### Task directions
Set the entries down once more, exactly as they are worded.

### Data shown

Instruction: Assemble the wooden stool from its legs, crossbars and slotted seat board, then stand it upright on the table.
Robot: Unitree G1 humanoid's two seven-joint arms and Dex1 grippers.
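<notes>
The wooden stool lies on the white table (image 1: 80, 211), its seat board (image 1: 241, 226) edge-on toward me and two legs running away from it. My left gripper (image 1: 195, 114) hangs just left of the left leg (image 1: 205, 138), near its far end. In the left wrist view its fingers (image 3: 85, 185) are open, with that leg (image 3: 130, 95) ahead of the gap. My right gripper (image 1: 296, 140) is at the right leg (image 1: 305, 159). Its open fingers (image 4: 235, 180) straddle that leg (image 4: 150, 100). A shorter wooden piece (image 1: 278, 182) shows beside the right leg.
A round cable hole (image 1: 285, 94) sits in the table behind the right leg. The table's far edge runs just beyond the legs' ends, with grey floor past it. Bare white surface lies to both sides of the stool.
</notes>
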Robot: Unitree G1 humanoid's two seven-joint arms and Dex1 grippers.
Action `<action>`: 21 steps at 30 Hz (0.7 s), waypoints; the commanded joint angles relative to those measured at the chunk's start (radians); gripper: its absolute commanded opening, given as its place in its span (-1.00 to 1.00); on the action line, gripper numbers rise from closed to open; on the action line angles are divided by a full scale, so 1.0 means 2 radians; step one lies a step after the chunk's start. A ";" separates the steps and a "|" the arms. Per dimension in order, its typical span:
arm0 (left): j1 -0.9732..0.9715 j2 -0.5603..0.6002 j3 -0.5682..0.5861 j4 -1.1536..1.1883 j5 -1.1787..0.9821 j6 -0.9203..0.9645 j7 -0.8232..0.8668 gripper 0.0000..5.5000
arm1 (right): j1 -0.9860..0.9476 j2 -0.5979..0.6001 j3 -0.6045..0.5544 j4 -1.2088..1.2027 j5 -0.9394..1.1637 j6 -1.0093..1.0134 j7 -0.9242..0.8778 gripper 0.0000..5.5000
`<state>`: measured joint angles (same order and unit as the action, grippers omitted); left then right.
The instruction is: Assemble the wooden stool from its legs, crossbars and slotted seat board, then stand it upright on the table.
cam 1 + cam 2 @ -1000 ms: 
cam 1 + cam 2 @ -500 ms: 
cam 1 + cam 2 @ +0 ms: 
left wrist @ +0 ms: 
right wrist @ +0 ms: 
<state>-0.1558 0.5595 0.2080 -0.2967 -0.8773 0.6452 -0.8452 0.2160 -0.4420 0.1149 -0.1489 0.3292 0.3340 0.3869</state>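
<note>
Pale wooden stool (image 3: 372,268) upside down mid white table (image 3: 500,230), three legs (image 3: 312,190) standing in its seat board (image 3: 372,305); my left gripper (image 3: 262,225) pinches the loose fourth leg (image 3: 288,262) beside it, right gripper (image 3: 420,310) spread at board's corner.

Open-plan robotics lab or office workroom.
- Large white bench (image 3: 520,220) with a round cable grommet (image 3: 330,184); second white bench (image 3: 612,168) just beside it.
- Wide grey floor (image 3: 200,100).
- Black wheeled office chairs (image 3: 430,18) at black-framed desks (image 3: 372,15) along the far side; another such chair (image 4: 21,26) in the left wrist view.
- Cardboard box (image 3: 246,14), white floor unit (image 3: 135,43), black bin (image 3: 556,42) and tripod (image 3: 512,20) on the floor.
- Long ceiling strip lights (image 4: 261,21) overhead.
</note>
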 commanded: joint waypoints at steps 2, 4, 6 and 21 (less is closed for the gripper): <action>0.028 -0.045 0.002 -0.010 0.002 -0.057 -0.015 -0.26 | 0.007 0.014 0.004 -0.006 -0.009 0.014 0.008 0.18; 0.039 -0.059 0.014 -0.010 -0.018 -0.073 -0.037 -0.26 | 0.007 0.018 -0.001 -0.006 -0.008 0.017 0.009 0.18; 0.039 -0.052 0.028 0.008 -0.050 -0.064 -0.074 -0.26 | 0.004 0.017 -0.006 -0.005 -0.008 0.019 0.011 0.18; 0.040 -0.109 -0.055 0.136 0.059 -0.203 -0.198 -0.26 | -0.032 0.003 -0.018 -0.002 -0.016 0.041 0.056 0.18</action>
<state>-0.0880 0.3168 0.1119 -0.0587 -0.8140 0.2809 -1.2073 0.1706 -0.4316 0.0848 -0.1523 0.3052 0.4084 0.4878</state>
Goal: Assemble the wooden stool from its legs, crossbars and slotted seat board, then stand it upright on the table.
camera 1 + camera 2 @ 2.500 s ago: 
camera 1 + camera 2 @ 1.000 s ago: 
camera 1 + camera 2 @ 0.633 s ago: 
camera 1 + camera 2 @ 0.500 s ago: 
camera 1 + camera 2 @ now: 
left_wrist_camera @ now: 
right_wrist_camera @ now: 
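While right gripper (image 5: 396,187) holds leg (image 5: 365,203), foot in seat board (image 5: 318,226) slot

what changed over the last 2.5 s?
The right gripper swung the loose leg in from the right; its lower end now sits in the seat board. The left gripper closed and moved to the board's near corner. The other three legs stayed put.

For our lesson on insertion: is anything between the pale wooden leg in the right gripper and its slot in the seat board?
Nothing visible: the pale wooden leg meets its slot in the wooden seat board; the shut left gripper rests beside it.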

### Response area
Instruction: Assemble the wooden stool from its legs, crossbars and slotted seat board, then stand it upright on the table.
Robot: Unitree G1 humanoid's two seven-joint arms and Dex1 grippers.
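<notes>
The wooden stool lies on the white table (image 1: 80, 211), its seat board (image 1: 241, 226) edge-on toward me and two legs running away from it. My left gripper (image 1: 195, 114) hangs just left of the left leg (image 1: 205, 138), near its far end. In the left wrist view its fingers (image 3: 85, 185) are open, with that leg (image 3: 130, 95) ahead of the gap. My right gripper (image 1: 296, 140) is at the right leg (image 1: 305, 159). Its open fingers (image 4: 235, 180) straddle that leg (image 4: 150, 100). A shorter wooden piece (image 1: 278, 182) shows beside the right leg.
A round cable hole (image 1: 285, 94) sits in the table behind the right leg. The table's far edge runs just beyond the legs' ends, with grey floor past it. Bare white surface lies to both sides of the stool.
</notes>
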Robot: Unitree G1 humanoid's two seven-joint arms and Dex1 grippers.
Action `<action>`: 21 steps at 30 Hz (0.7 s), waypoints; the commanded joint angles relative to those measured at the chunk's start (radians); gripper: its absolute commanded opening, given as its place in its span (-1.00 to 1.00); on the action line, gripper numbers rise from closed to open; on the action line angles are divided by a full scale, so 1.0 means 2 radians; step one lies a step after the chunk's start. A ";" separates the steps and a "|" the arms. Per dimension in order, its typical span:
arm0 (left): j1 -0.9732..0.9715 j2 -0.5603..0.6002 j3 -0.5682..0.5861 j4 -1.1536..1.1883 j5 -1.1787..0.9821 j6 -0.9203..0.9645 j7 -0.8232..0.8668 gripper 0.0000..5.5000
arm1 (right): j1 -0.9860..0.9476 j2 -0.5979..0.6001 j3 -0.6045..0.5544 j4 -1.2088..1.2027 j5 -0.9394..1.1637 j6 -1.0093..1.0134 j7 -0.9242..0.8778 gripper 0.0000..5.5000
`<state>`: measured joint angles (same order and unit as the action, grippers omitted); left then right.
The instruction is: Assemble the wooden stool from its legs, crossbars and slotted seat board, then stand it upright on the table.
cam 1 + cam 2 @ -1000 ms: 
cam 1 + cam 2 @ -500 ms: 
cam 1 + cam 2 @ +0 ms: 
left wrist @ +0 ms: 
right wrist @ +0 ms: 
<state>-0.1558 0.5595 0.2080 -0.2967 -0.8773 0.6452 -0.8452 0.2160 -0.4420 0.1149 -0.1489 0.3292 0.3340 0.3869</state>
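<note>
Pale wooden stool (image 3: 372,268) upside down mid white table (image 3: 500,230), three legs (image 3: 312,190) standing in its seat board (image 3: 372,305); my left gripper (image 3: 262,225) pinches the loose fourth leg (image 3: 288,262) beside it, right gripper (image 3: 420,310) spread at board's corner.

Open-plan robotics lab or office workroom.
- Large white bench (image 3: 520,220) with a round cable grommet (image 3: 330,184); second white bench (image 3: 612,168) just beside it.
- Wide grey floor (image 3: 200,100).
- Black wheeled office chairs (image 3: 430,18) at black-framed desks (image 3: 372,15) along the far side; another such chair (image 4: 21,26) in the left wrist view.
- Cardboard box (image 3: 246,14), white floor unit (image 3: 135,43), black bin (image 3: 556,42) and tripod (image 3: 512,20) on the floor.
- Long ceiling strip lights (image 4: 261,21) overhead.
</note>
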 commanded: joint waypoints at steps 2, 4, 6 and 21 (less is closed for the gripper): <action>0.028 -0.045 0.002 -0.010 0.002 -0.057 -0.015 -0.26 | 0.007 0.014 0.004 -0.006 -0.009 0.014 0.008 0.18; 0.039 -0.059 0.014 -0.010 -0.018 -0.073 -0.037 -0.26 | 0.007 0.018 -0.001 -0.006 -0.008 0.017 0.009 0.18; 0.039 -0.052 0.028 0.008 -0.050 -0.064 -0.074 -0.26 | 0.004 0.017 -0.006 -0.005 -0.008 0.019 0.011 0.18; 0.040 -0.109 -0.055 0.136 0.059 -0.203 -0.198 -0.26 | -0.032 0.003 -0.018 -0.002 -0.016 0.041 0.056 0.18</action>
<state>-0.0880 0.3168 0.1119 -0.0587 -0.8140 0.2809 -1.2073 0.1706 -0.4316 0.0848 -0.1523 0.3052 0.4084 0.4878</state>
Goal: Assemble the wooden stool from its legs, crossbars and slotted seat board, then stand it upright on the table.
camera 1 + camera 2 @ 2.500 s ago: 
camera 1 + camera 2 @ 1.000 s ago: 
camera 1 + camera 2 @ 0.633 s ago: 
camera 1 + camera 2 @ 0.500 s ago: 
camera 1 + camera 2 @ now: 
left_wrist_camera @ now: 
right_wrist_camera @ now: 
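While right gripper (image 5: 396,187) holds leg (image 5: 365,203), foot in seat board (image 5: 318,226) slot

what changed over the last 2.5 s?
The right gripper swung the loose leg in from the right; its lower end now sits in the seat board. The left gripper closed and moved to the board's near corner. The other three legs stayed put.

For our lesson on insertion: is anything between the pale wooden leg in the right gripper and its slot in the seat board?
Nothing visible: the pale wooden leg meets its slot in the wooden seat board; the shut left gripper rests beside it.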

This finishes the exercise.